Abstract
Background
Prostate biopsy parameters are commonly used to attribute cancer risk. A targeted approach to lesions found on imaging may have an impact on the risk attribution given to a man.
Objective
To evaluate whether, based on computer simulation, targeting of lesions during biopsy results in reclassification of cancer risk when compared with transrectal ultrasound (TRUS) guided biopsy.

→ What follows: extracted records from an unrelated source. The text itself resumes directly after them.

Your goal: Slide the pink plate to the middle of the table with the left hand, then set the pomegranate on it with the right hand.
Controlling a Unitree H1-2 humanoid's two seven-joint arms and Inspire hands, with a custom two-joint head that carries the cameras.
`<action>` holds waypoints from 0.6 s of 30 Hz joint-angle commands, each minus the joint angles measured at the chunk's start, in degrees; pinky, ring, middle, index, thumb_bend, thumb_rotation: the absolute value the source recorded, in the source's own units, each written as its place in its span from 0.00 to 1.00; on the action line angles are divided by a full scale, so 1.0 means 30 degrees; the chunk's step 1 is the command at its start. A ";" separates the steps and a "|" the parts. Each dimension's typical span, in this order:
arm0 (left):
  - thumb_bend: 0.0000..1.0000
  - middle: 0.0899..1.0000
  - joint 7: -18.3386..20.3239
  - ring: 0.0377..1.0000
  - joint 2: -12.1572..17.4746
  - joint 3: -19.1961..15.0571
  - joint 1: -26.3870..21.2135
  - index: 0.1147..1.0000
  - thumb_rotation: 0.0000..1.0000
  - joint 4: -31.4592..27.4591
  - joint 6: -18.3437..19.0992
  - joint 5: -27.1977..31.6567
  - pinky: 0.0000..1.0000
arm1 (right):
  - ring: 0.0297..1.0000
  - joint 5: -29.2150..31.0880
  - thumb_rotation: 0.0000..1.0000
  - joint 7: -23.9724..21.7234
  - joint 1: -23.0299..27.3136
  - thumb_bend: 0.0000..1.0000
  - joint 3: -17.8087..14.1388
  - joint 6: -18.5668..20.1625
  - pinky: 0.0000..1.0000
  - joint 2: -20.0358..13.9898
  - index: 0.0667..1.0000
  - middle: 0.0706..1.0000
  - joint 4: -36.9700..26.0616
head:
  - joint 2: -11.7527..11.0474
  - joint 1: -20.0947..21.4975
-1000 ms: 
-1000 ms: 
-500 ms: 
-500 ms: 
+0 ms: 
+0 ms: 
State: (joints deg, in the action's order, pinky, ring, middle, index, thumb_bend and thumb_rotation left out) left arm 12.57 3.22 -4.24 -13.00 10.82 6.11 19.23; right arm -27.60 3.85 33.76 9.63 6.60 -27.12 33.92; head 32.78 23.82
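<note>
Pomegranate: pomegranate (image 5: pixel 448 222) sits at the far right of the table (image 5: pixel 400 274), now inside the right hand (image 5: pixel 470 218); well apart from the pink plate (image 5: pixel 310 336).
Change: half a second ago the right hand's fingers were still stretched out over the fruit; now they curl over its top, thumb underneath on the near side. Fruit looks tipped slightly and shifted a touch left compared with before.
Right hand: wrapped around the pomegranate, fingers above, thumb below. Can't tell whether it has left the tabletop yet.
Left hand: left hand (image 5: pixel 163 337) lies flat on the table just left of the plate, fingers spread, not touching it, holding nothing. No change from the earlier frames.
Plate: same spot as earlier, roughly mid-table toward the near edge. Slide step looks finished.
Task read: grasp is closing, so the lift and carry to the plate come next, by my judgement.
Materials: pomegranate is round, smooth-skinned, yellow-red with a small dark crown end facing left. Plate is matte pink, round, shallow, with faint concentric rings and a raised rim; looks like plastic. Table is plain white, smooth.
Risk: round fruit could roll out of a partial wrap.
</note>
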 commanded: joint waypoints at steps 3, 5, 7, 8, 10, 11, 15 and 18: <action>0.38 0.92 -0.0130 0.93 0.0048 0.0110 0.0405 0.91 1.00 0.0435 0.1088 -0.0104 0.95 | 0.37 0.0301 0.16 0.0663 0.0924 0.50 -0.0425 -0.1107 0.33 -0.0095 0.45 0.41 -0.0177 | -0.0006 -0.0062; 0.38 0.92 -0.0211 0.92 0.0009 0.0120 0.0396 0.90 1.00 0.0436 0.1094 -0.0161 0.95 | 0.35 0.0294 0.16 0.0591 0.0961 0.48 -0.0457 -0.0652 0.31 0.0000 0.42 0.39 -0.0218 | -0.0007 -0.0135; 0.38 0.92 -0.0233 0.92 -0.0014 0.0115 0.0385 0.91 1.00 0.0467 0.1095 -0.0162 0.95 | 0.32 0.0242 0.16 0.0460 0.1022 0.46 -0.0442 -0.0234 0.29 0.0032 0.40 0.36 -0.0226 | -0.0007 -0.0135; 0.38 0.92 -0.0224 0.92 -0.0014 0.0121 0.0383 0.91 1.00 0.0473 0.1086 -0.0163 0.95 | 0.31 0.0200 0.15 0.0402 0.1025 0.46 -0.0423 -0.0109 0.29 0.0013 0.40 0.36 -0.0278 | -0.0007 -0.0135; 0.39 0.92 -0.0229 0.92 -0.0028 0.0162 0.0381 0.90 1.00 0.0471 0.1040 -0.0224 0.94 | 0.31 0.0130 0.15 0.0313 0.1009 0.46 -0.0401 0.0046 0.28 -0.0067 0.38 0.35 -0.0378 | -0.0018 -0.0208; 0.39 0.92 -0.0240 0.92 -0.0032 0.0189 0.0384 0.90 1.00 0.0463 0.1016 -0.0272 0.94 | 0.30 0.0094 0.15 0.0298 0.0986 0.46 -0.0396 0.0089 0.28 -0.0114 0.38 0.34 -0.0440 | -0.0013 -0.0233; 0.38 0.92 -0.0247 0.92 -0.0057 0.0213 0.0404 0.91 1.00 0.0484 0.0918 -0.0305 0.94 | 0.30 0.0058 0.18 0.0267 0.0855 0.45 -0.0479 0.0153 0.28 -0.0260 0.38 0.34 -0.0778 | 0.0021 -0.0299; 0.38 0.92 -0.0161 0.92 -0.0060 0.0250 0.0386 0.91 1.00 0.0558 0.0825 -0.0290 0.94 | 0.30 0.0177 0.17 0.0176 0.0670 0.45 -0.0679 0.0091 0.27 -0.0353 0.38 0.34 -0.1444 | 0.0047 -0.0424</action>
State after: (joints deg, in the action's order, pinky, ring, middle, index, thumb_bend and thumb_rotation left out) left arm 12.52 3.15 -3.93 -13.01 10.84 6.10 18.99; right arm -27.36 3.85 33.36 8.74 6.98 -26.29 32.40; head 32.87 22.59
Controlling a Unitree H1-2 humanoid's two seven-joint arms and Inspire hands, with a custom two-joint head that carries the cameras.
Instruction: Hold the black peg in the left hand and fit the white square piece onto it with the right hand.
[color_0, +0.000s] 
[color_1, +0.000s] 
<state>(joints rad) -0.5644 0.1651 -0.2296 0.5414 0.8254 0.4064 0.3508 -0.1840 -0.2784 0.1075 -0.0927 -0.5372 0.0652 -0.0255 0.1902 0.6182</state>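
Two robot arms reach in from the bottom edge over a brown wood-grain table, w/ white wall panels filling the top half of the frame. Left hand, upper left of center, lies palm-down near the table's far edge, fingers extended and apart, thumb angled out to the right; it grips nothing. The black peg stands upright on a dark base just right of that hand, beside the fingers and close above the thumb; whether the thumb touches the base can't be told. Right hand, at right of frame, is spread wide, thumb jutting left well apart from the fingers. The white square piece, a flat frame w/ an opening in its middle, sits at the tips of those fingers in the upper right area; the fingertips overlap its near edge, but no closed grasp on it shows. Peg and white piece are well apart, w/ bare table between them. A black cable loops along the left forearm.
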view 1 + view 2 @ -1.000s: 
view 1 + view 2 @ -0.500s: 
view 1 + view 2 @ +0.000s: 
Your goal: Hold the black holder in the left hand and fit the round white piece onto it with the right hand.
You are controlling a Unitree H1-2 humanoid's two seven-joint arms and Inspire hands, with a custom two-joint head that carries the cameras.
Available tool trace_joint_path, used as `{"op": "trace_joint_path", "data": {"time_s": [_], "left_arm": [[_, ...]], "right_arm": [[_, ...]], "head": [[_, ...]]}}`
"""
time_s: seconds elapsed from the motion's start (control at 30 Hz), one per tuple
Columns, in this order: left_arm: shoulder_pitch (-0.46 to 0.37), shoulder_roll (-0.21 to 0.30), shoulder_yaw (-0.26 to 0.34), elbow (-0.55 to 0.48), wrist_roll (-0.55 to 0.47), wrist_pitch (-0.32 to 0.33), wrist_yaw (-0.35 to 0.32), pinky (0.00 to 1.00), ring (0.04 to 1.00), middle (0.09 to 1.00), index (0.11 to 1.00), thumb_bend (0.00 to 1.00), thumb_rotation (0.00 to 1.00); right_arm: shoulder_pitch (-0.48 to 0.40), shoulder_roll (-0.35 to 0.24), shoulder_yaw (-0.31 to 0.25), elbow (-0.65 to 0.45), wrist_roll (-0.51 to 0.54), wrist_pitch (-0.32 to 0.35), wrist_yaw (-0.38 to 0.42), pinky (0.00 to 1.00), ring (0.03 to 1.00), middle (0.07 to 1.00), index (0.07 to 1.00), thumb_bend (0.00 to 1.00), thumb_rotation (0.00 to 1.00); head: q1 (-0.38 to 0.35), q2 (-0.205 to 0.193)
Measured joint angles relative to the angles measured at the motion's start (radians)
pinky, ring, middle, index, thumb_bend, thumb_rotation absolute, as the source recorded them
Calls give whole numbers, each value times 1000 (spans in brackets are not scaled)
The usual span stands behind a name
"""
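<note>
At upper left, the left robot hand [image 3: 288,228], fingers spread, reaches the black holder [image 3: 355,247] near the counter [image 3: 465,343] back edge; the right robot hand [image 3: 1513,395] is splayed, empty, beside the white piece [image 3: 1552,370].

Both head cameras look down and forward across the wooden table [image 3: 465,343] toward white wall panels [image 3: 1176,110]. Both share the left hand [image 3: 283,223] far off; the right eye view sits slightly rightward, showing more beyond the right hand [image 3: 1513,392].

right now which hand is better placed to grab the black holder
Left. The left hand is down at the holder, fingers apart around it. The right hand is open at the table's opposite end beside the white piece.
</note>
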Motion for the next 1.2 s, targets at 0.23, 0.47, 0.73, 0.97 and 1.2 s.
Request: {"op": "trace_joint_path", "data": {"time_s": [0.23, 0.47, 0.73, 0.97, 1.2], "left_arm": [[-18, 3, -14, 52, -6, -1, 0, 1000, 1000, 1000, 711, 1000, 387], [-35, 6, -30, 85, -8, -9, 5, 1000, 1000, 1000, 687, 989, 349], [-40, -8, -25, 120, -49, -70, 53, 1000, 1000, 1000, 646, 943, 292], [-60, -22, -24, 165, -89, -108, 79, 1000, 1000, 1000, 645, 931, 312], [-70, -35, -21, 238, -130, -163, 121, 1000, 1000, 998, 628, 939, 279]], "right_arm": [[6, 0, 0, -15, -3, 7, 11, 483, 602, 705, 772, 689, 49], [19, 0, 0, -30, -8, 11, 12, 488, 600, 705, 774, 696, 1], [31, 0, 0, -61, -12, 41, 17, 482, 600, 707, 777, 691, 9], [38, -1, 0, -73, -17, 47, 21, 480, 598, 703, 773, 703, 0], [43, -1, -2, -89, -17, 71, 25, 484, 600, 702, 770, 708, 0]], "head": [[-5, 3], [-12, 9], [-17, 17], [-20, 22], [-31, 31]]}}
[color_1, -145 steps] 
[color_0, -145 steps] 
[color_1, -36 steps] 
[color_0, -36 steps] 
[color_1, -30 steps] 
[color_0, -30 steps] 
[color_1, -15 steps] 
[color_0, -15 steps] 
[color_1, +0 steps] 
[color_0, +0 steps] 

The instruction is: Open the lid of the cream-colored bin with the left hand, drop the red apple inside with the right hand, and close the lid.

Design, setting, and participants
A total of 107 reconstructed three-dimensional models of whole-mount radical prostatectomy specimens were used for computer simulations. Systematic 12-core TRUS biopsy was compared with transperineal targeted biopsies using between one and five cores. All biopsy strategies incorporated operator and needle deflection error. A target was defined as any lesion ≥0.2 ml. A false-positive magnetic resonance imaging identification rate of 34% was applied.
Outcome measurements and statistical analysis
Sensitivity was calculated for the detection of all cancer and clinically significant disease. Cases were designated as high risk based on achieving ≥6 mm cancer length and/or ≥50% positive cores. Statistical significance (p values) was calculated using both a paired Kolmogorov-Smirnov test and the t test.
Results and limitations
When applying a widely used biopsy criteria to designate risk, 12-core TRUS biopsy classified only 24% (20 of 85) of clinically significant cases as high risk, compared with 74% (63 of 85) of cases using 4 targeted cores. The targeted strategy reported a significantly higher proportion of positive cores (44% vs 11%; p < 0.0001) and a significantly greater mean maximum cancer core length (7.8 mm vs 4.3 mm; p < 0.0001) when compared with 12-core TRUS biopsy. Computer simulations may not reflect the sources of errors encountered in clinical practice. To mitigate this we incorporated all known major sources of error to maximise clinical relevance.
Conclusions
Image-targeted biopsy results in an increase in risk attribution if traditional criteria, based on cancer core length and the proportion of positive cores, are applied. Targeted biopsy strategies will require new risk stratification models that account for the increased likelihood of sampling the tumour.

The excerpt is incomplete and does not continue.